Normalisation
Multi-linear operations (especially on copies of itself) are not Lipshitz continuous. The sharpness of these functions are not bounded by linear functions but by polynomials. Specifically, the norm of activations passed through a bilinear layer can only be bounded by its square.
\[ \exists c: ||Lx \odot Rx||_2 < c ||x||^2_2 \]
A back-of-the-envelope calculation shows this bound grows exponentially (\(2^n\)) when stacking layers. It shouldn't be surprising that stacking only a few immediately leads to (extremely) unstable training. Note that the same holds for attention, which also performs element-wise multiplications.
Prior normalisation techniques such as batch normalisation, which divide by the average of the norm, are not equipped to resolve this. Mathematically, batchnorm merely reduces the constant on the Lipshitz continuity. When variance in sample norm is too high, batchnorm will fail at regularising.
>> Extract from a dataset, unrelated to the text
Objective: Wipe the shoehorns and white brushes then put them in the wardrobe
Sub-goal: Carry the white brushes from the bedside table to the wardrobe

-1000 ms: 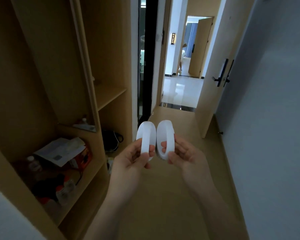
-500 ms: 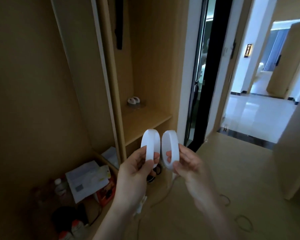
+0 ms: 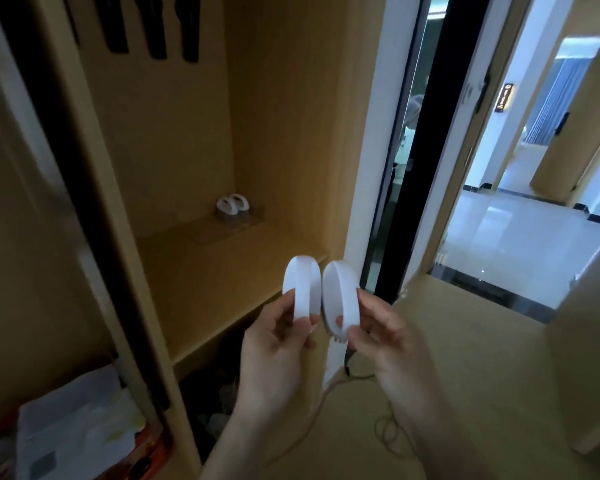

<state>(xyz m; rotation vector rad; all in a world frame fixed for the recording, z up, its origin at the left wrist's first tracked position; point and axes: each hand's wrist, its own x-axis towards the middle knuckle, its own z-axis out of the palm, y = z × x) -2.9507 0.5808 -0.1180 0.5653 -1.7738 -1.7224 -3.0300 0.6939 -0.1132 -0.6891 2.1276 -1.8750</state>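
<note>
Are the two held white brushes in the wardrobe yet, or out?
Out. The left hand grips the left brush and the right hand the right brush, before the shelf.

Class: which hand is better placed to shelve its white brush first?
Left, probably: the left hand and its brush lie before the shelf; the right hand sits past its right end.

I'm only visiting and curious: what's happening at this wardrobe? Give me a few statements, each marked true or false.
1. The left hand grips a white brush. True.
2. The right hand is empty. False: it holds a second brush.
3. The wardrobe shelf holds nothing. False: a pair of white brushes sits at its back.
4. Above the shelf hang dark items. True.
</note>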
Hence, any architecture that extensively uses self-multiplication relies on instance-based norms. These norms generally discard the magnitude component, while retaining the direction. The most common normalisation simply divides each activation by its \(L_2\) norm.
\[ \exists c: \left|\left|\dfrac{Lx}{||x||_2} \odot \dfrac{Rx}{||x||_2}\right|\right|_2 < c \]
The result is guaranteed Lipshitz-continuity. Note that only this normalisation operation perfectly cancels out the left-hand-side, which is probably the reason it works so well.